Bologna, Donadoni: «Via quest’ansia, è l’ora di reagire»
Svela: «Col Toro volevo giocare in un modo ma in difesa in due non mi hanno seguito»
BOLOGNA - Il manuale nautico, nelle navi da crociera, prevede che - in caso di allarme generale - ci siano sette squilli brevi di sirena, seguito da uno lungo. Donadoni è già all’ottavo. Intendiamoci, non siamo ancora all’ordine di interruzione di tutte le operazioni di bordo per rimediare nelle scialuppe di salvataggio, il +7 sulla terzultima è ancora una garanzia, ma l’allarme c’è. «Non facciamoci prendere dall’ansia», dice Donadoni alla vigilia della sfida di stasera al San Paolo. Un punto nelle ultime cinque partite. Due soli gol segnati nelle ultime otto. Il centravanti titolare, Destro, ancora assente. Rizzo che si è infortunato ieri. Constant, Zuniga, Gastaldello e Donsah in condizioni precarie. Una formazione da rimaneggiare, anche stavolta, più di tutte le altre volte.

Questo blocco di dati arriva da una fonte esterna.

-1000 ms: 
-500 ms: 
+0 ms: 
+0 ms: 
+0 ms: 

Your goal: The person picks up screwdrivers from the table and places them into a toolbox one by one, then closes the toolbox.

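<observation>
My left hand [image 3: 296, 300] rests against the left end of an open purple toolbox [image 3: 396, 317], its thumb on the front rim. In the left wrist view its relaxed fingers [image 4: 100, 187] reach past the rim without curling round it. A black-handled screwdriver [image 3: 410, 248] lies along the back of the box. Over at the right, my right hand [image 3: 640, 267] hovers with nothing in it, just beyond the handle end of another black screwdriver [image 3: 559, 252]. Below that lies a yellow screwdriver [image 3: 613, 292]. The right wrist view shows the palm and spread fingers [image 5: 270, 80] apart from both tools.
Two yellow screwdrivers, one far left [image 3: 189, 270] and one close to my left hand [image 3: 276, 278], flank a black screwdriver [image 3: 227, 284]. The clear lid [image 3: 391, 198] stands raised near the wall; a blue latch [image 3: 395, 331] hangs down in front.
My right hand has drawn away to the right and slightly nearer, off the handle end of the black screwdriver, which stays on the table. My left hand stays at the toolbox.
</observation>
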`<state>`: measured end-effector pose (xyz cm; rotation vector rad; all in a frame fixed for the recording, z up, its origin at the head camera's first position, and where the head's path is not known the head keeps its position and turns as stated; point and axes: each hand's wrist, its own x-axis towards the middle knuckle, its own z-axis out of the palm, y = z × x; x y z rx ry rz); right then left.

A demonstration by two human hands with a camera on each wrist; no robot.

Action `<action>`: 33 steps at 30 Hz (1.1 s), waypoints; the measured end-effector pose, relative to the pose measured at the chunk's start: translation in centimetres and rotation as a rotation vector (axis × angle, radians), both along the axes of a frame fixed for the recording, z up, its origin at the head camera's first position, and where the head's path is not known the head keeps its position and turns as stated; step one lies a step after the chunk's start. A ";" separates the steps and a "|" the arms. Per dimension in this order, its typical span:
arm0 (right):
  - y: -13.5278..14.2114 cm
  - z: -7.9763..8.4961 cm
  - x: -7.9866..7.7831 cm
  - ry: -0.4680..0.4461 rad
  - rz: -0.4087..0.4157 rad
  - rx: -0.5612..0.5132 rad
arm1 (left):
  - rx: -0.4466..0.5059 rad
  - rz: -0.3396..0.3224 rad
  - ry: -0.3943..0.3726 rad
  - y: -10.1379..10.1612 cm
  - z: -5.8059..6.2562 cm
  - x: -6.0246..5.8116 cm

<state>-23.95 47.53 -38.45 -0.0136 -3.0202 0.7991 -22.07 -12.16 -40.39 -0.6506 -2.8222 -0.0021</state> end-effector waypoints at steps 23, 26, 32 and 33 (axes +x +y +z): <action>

ANSIA E RABBIA - Se la prima parola-chiave a Casteldebole è ansia, la seconda è rabbia, declinata in svariati modi. «Voglio concentrazione e coraggio. Voglio fame. Dobbiamo ritrovare le energie che abbiamo perduto». E’ ancora Donadoni che parla. «La quota salvezza si è alzata». Nell’ultimo turno Carpi e Frosinone hanno vinto. Cosa che al Bologna non capita da due mesi abbondanti: 14 febbraio, 1-0 a Udine. «Questo ci conferma che le ultime non hanno mollato. Ma noi non eravamo fenomeni due mesi fa e non siamo brocchi adesso».